New approach needed to save Australia’s non-perennial rivers

Non-perennial rivers, which stop flowing at some point each year, dominate surface water movement across Australia, yet monitoring the continued health of these vital waterways demands a new type of research attention.

More than 70% of this nation’s rivers are non-perennial due to a combination of ancient landscape, dry climates, highly variable rainfall regimes, and human interventions that have altered riverine environments.

An extensive review of current research incorporating geomorphology, hydrology, biogeochemistry, ecology and Indigenous knowledges identifies prevailing factors that shape water and energy flows in Australia’s non-perennial rivers – but the review also points to research deficiencies that must be addressed if these river systems are to be preserved and protected.

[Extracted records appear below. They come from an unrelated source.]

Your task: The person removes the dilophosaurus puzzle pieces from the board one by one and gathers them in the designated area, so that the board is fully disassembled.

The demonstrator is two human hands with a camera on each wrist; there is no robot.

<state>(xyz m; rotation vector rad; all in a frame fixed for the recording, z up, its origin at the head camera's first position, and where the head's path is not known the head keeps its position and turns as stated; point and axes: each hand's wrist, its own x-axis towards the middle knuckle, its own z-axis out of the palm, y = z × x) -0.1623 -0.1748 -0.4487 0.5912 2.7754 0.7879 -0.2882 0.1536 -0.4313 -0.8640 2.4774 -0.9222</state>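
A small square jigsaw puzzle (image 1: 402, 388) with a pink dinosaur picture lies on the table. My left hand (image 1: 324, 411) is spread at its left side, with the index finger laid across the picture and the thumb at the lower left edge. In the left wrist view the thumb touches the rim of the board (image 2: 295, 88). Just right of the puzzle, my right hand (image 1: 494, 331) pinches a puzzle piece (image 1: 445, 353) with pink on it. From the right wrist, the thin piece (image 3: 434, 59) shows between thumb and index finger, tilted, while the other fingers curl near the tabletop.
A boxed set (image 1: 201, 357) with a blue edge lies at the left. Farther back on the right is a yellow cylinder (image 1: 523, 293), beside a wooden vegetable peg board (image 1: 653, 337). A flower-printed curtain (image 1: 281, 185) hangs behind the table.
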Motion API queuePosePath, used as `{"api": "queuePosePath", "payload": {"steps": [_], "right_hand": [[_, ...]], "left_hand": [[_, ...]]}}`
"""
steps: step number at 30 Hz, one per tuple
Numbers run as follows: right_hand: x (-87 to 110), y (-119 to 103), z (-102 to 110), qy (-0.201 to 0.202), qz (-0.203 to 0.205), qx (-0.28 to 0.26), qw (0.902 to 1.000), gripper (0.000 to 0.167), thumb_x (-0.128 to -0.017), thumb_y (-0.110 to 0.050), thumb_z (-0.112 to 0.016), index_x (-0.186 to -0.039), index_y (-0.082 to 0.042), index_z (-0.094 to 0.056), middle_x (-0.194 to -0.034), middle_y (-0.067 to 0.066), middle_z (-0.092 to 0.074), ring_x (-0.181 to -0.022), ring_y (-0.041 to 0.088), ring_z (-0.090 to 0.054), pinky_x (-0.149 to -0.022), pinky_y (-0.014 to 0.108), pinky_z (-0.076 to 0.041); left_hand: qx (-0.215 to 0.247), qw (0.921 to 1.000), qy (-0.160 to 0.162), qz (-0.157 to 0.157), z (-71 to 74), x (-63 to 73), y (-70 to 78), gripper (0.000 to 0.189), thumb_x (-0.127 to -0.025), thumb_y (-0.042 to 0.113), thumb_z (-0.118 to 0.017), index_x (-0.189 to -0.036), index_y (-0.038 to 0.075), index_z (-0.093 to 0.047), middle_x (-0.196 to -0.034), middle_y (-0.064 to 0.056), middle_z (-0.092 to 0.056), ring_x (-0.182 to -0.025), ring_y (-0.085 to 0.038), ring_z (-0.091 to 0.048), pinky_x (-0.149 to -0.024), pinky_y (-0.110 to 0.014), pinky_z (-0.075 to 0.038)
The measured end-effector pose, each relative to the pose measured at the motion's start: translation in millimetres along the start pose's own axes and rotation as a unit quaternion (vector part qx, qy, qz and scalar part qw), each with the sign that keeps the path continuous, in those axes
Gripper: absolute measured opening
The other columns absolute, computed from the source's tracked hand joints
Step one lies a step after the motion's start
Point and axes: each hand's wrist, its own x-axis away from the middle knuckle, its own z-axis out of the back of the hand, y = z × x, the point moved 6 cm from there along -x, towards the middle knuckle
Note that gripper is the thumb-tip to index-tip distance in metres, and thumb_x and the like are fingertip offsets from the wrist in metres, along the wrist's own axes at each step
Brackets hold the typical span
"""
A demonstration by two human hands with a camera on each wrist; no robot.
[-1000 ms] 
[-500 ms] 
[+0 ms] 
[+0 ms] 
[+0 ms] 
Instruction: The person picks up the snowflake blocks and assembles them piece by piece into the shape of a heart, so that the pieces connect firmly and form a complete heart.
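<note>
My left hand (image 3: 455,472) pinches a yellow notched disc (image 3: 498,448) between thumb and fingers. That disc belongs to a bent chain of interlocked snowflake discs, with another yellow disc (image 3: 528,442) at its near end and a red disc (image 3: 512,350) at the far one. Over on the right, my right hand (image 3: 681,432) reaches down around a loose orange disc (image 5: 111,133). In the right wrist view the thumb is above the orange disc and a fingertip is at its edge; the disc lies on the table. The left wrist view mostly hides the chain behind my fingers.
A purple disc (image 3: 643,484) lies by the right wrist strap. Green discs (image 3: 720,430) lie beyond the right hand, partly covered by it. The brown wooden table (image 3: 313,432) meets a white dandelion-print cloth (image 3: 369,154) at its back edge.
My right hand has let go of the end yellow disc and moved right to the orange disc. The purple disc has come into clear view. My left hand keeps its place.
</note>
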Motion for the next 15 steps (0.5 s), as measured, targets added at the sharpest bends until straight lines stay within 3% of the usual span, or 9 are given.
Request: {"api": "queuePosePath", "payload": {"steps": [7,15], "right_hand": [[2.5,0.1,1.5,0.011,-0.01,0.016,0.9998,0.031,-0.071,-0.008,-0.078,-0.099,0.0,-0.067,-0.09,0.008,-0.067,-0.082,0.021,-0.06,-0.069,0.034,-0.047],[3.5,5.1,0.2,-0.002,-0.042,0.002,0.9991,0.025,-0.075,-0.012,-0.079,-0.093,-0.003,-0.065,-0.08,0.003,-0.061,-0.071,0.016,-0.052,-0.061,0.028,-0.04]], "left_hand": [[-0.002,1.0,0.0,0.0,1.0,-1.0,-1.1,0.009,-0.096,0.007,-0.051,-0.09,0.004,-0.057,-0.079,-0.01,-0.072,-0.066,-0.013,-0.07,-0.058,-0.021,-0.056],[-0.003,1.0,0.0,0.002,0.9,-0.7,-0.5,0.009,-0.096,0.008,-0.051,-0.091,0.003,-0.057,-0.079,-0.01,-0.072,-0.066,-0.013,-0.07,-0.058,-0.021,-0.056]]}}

“Australia relies on our rivers, and has a strong history of research to understand river flows and ecosystems and the human impacts on them. Now, we must address emerging threats to river systems due to climate change and other anthropogenic impacts,” says lead author of the review, Dr Margaret Shanafield, from Flinders University’s College of Science and Engineering.

“We have to work together to tackle emerging threats to our rivers. If we are going to plug gaps in existing knowledge, which this review identifies, then a new style of inter-disciplinary scientific research is necessary to achieve the required outcomes.”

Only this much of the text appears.